Hi Mike, Your question is very interesting and relevant, however, may be difficult to fix. The cause is the fact that many entries in NCBI database have insufficient or even wrong classification. It has become more problematic due to metagenomics sequencing. For example, we are doing arbovirus discovery from mosquitoes. Then the top BLAST hit is a 'mosquito virus' with taxonomy 'unclassified', which doesn't help me understand which virus it is. You may have all top 10 hits are unclassified... The short answer for you to consider is: the additional hits to be included are the ones with the lowest e-value (not necessarily above e-value threshold) AND classified (Family or Genus). Jun

-----Original Message----- From: Mike Panciera [mailto:notifications@github.com] Sent: Friday, July 24, 2015 4:13 PM To: VDBWRAIR/pathdiscov Cc: Hang, Jun CIV USARMY MEDCOM WRAIR (US) Subject: [pathdiscov] Smarter top.blast selection? (#275)

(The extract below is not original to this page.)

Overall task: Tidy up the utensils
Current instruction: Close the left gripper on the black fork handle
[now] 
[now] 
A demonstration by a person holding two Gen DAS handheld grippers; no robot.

@demis001 https://github.com/demis001 @JunHang https://github.com/JunHang Currently the pipeline only takes the very first top result from each conflict as a "top" result to annotate. Would it be of any value you to select more results (above some e-value threshold)?

— Reply to this email directly or view it on GitHub https://github.com/VDBWRAIR/pathdiscov/issues/275 . https://github.com/notifications/beacon/AKriS8asdQ2_tsx8QJQD25NhdAP22s3qks5ogpO5gaJpZM4FfbhS.gif

Classification: UNCLASSIFIED Caveats: NONE

averagehat commented 9 years ago

I will be looking into this more. @InaMBerry suggested that if the top 5-10 blast hits have a different taxonomy (than the first blast hit), that be flagged in the summary. The idea is to point out possibly mislabeled sequences in Genbank.

There was also some discussion about creating a phylogenetic tree from these top hits and the query sequence. The tree could be rendered and analyzed by the user and/or suspicious placement automatically reported by the pipeline.

Edit: One could also do the phylogenetic analysis with other organisms within the taxonomy fetched from blast.